I nearly jumped out of my skin yesterday when I noticed my forearms in the mirror. Not something you might typically examine in the mirror, but it was a special kind of a day. The day I noticed my forearms look more like the huge forearms of my fireman friend, Marvin. He and I went to high school together, and just recently saw each other at his fire station. That was when I noticed his forearms, which were normal, high school boy sized in our teens, but are now stronger than and bigger than the circumference of my thigh.
You can imagine, then, that when I looked in the mirror yesterday, I was concerned to see my thigh hooked to the space between my elbow and wrist. That’s enough to shock any city girl.

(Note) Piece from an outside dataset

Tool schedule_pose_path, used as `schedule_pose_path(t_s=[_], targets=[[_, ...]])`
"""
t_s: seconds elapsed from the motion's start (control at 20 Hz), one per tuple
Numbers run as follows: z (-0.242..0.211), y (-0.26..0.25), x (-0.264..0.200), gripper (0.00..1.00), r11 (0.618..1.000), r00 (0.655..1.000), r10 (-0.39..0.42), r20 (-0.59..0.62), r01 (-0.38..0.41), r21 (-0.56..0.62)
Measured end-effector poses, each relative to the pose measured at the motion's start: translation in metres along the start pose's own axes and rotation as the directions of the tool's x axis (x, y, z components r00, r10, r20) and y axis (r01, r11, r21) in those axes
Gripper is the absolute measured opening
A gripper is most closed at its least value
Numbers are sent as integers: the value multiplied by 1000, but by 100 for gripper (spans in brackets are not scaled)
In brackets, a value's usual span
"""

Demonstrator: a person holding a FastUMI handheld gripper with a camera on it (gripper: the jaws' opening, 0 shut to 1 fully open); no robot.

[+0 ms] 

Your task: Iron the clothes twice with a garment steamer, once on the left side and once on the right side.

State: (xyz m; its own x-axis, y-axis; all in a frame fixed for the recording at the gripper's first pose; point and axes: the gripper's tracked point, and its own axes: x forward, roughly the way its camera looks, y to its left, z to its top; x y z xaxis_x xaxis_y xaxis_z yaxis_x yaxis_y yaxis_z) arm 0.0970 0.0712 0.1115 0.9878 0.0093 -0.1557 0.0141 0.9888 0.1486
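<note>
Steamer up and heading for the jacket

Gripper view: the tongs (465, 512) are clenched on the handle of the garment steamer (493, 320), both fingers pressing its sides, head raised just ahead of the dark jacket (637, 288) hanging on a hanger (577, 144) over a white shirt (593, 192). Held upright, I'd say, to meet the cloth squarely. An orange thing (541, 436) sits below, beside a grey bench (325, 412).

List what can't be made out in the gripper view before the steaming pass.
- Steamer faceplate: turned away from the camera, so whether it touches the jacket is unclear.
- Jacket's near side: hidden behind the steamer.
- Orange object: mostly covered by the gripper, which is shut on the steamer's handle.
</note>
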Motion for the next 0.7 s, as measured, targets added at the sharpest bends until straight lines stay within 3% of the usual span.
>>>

Eh-hem. I mean why should that shock a farm girl? Farm girls do a lot of farm work, so their forearms are strong! Why should I care about that? In fact, I’ve always taken pride in the fact that I am physically (if not always mentally) strong. But, I’m wondering if I’ve gone overboard. I can now lift the front of the car off the ground with one hand.
No. Wait. That was Superman when he was a boy on the dirt road in front of his house in Kansas or somewhere dusty like that.
But, I can pick up a whole, smallish, goat by myself. And I don’t even throw my back out when I do it!
Wow, times have changed. Milking and Yoga. They have both changed my physical stature.
Milking: For you city folk that might work in an office, you know those rubber squeeze ball things that are supposed to relieve stress or something? They’re kind of gel filled and squishy? And you squeeze them at times when your under stress or thinking or just need a small hand work out? Well, that’s my morning. And my night. I squeeze the equivalent of that thing about 429 times, twice a day. No wonder I have strong forearms.
Yoga: I used to throw my back out all the time. Then I’d be out of commission for 1, 2, or the worst and most recent time…3 weeks. Now, however, thanks to Downward Facing Dog, Crow, Forward Fold and about 13 gallons of sweat lost over the course of each hour I do yoga, I have a strong back that can withstand things like picking up goats.
The thing I’m almost done with though, is Lilac. You faithful students will recall that Lilac is our smallest milking goat. She is the one I have you milk so you will swear against EVER getting a small goat to milk. She is the one who I have to milk with two, maybe 3 fingers instead of my whole hand. She is the one with tiny teats. Who would ever have thought I would care about the size of teats on a goat??? I mean really!
Well, dear Lilac gives as much, or more milk that her bigger counterparts, Canela and Lucy, however, it takes me 3 times as long and 3 times as many squeezes to get the milk out. She is not the queen of efficiency. She is the queen of milk production. And, she’s the queen of making my hands cramp so much that a cuss word slips out every so often when I’m milking her. She’s the reason my right hand falls asleep in the middle of the night.
She’s why I have meat hooks for forearms.
And. She’s for sale. Sometime near the end of February or middle of March. I’ve got to give my forearms and cramped up hands a break and pass her on to the first toddler in line who has hands the right size for milking small goats.